*Problem details*
Your output should be each line from the material below that has the word "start".

*Source data*
===============

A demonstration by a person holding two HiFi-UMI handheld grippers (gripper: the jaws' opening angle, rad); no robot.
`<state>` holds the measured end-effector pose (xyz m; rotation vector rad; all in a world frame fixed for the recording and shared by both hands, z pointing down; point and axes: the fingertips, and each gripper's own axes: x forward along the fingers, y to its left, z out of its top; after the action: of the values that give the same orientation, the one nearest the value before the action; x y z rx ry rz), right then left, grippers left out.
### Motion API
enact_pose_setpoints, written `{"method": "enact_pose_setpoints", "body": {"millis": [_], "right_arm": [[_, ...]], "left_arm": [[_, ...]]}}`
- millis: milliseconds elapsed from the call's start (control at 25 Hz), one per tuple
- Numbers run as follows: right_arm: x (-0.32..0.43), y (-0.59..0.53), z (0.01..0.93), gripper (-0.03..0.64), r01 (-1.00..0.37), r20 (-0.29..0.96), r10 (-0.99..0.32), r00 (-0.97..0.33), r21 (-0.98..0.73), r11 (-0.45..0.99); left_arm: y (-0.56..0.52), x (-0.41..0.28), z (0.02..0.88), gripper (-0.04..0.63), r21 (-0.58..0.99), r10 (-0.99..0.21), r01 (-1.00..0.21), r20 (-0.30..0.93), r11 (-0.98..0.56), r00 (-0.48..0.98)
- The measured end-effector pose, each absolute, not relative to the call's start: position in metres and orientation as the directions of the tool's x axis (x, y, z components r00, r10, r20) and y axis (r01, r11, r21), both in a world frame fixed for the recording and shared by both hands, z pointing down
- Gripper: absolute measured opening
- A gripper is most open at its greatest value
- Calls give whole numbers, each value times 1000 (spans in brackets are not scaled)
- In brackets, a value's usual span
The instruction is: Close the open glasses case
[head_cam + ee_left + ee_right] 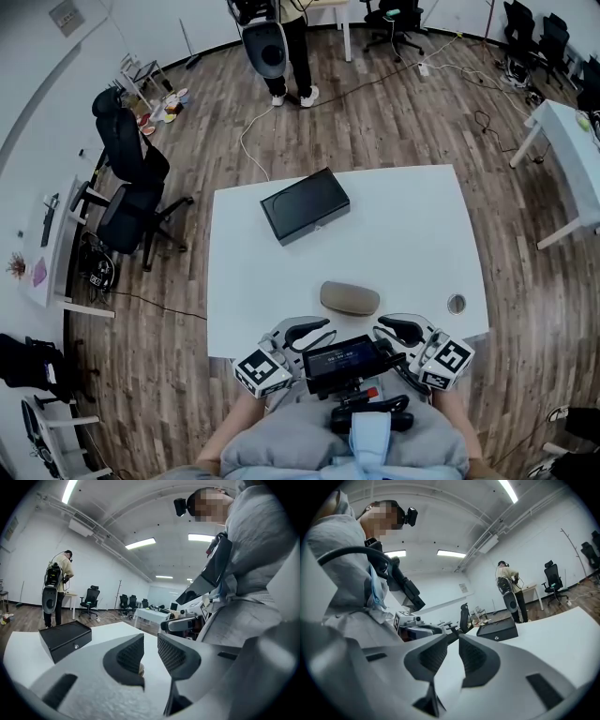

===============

*Expected answer*
- millis: milliseconds elapsed from the call's start (control at 25 Hz), one per tuple
- The measured end-effector pose, each absolute, not relative to the call's start: position in metres and orientation as the directions of the tool's x axis (x, y, z components r00, r10, r20) and y axis (r01, r11, r21), both in a world frame fixed for the recording and shared by both hands, z pointing down

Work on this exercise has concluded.